Non-Goals For The First Implementation

  • No process migration between shards. Migrating Linux process state, shim state, memory mappings, file descriptors, and TCP state is too fragile for an MVP.
  • No optimistic rollback. Rollback would include managed process memory, shim shared memory, descriptor state, socket buffers, epoll state, signals, timers, filesystem effects, and RNG state.
  • No external high-fidelity network simulator on the hot path. Maintainer discussions warn that this would likely disable runahead or require global locking.
  • No promise of 1M fully direct-executed nodes. The plan supports distributed direct execution first, then adds aggregation/surrogates for the cold tail.
  • No binary modifications to Ethereum clients. Optional LD_PRELOAD acceleration or crypto stubbing can be a separate opt-in experiment, not a requirement.

Required Invariants

  1. One authoritative owner for each virtual host.
  2. Mutable process, socket, descriptor, TCP, timer, epoll, futex, memory-manager, RNG, and shim state never crosses shards.
  3. Shards exchange logical future events, not raw Ethernet frames and not shim/syscall messages.
  4. A remote packet event is delivered only at or after its computed deliver_time and only after the global barrier has made that time safe.
  5. Packet loss and latency are decided on the source shard, using the source host RNG and the replicated routing summary.
  6. Event ordering uses global HostId plus source event id exactly like current packet events.
  7. Repeated runs with the same seed, config, partition map, and shard count produce identical deterministic logs and metrics.
  8. Single-shard distributed mode must be behaviorally equivalent to current Shadow.

Target Architecture

                 +-----------------------------+
                 | Global window coordinator   |
                 | - partition map             |
                 | - global runahead           |
                 | - window barrier            |
                 | - deterministic metrics     |
                 +--------------+--------------+
                                |
                 batched timestamped packet events
                                |
        +-----------------------+-----------------------+
        |                       |                       |
+-------+--------+      +-------+--------+      +-------+--------+
| Shadow shard A |      | Shadow shard B |      | Shadow shard C |
| - local hosts  |      | - local hosts  |      | - local hosts  |
| - workers      |      | - workers      |      | - workers      |
| - sockets/TCP  |      | - sockets/TCP  |      | - sockets/TCP  |
| - shim IPC     |      | - shim IPC     |      | - shim IPC     |
| - event queues |      | - event queues |      | - event queues |
+----------------+      +----------------+      +----------------+

The first production backend should use one OS process per shard and one shard per MPI rank. Even on one physical host, prefer multiple Shadow processes over multiple managers in one process because current Shadow uses global worker state such as WORKER_SHARED.

Window Protocol

Current single-manager behavior should be generalized, not replaced.

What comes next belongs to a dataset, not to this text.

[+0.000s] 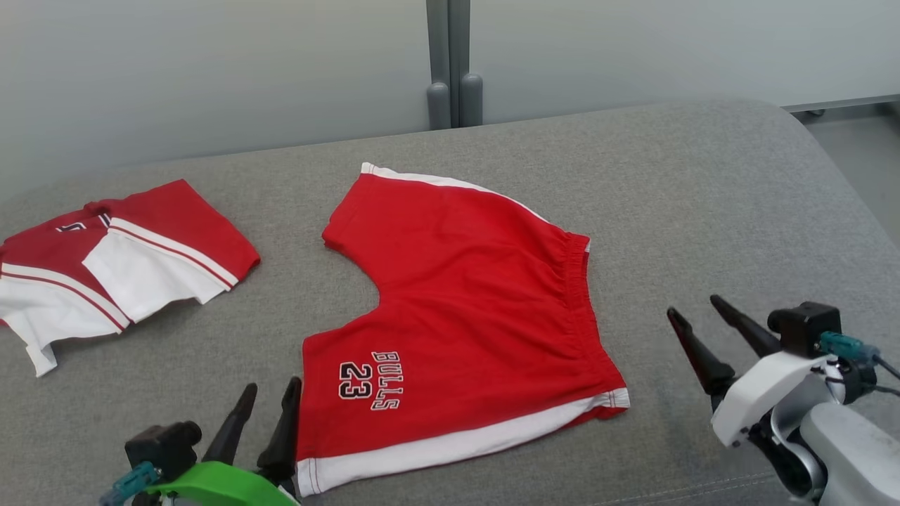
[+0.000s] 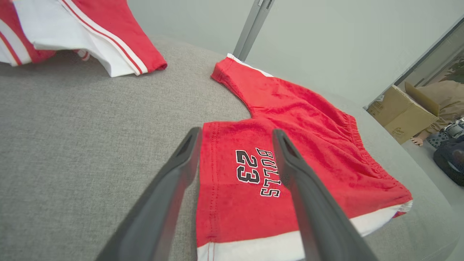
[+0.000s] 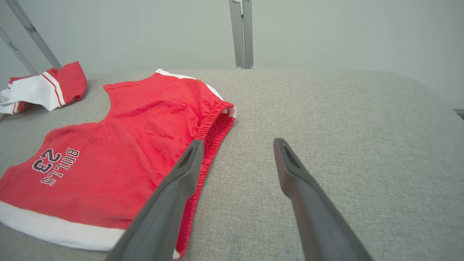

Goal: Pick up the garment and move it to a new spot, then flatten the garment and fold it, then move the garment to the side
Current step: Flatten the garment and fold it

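Note:
Red shorts (image 1: 464, 302) with white side stripes and "BULLS 23" print lie flat on the grey cushion, waistband to the right. They also show in the left wrist view (image 2: 290, 145) and the right wrist view (image 3: 127, 152). My left gripper (image 1: 271, 395) is open at the lower left, its fingers straddling the near leg's hem edge (image 2: 208, 181) just above the cloth. My right gripper (image 1: 695, 303) is open at the lower right, apart from the waistband (image 3: 214, 123), with nothing between its fingers.
A second red and white garment (image 1: 112, 267) lies crumpled at the far left of the cushion. The grey cushion (image 1: 703, 211) curves away at the right. A grey wall with a post (image 1: 450, 63) stands behind. Cardboard boxes (image 2: 402, 112) sit beyond the right edge.

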Robot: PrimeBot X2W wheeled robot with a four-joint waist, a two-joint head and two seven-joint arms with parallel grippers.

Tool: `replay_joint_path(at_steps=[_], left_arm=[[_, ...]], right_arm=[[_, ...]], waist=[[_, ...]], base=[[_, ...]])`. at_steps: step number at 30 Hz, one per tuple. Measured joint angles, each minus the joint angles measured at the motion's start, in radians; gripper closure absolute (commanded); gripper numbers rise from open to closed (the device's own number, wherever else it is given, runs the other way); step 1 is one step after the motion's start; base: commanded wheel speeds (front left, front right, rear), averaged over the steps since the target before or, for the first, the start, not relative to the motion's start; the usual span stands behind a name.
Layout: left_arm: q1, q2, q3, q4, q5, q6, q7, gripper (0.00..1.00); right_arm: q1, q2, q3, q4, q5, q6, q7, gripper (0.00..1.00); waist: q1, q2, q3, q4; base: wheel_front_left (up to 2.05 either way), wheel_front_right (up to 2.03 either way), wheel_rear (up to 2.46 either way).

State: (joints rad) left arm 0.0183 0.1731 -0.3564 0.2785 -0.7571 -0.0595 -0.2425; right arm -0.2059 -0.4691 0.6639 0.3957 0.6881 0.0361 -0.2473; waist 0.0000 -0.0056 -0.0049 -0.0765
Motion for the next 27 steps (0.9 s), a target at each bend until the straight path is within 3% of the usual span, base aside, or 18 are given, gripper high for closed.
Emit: replay_joint_path(at_steps=[11,19,27], left_arm=[[-0.03,-0.024,0.044,-0.099,0.094,0.071,-0.007,0.0],[-0.014,-0.037,0.098,-0.151,0.151,0.128,-0.007,0.0],[0.031,-0.062,0.134,-0.195,0.18,0.144,-0.009,0.0]], right_arm=[[-0.053,0.054,-0.156,-0.136,-0.081,-0.128,-0.004,0.0],[-0.037,0.101,-0.21,-0.221,-0.139,-0.145,-0.005,0.0],[0.072,0.15,-0.249,-0.24,-0.157,-0.153,-0.006,0.0]], waist=[[0.0,0.0,-0.013,-0.007],[0.0,0.0,-0.022,0.0],[0.0,0.0,-0.03,0.01]], base=[[0.0,0.0,0.0],[0.0,0.0,0.0],[0.0,0.0,0.0]])
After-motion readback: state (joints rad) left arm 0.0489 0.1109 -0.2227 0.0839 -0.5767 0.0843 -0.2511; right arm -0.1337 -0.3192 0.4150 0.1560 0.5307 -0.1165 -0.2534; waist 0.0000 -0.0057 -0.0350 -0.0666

For each window [window_start, window_end):

  1. Coordinator releases the window to all shards.
  2. Each shard runs current Manager scheduling locally for owned hosts until window_end.
  3. Local-destination packets are pushed to local host event queues as today.
  4. Remote-destination packets are serialized as RemotePacketEvent and buffered by destination shard id.
  5. Each shard reports local_min_next_event_time, min_used_latency_for_dynamic_runahead, outbound remote batches, and metrics.
  6. Event bus delivers all remote batches to destination shards before the next window is released.
  7. Coordinator computes global_next_start = min(all local_min_next_event_time, all remote deliver_time, simulation_end).
  8. Coordinator computes global_runahead from the current global runahead policy.
  9. Coordinator releases the next window [global_next_start, min(global_next_start + global_runahead, simulation_end)).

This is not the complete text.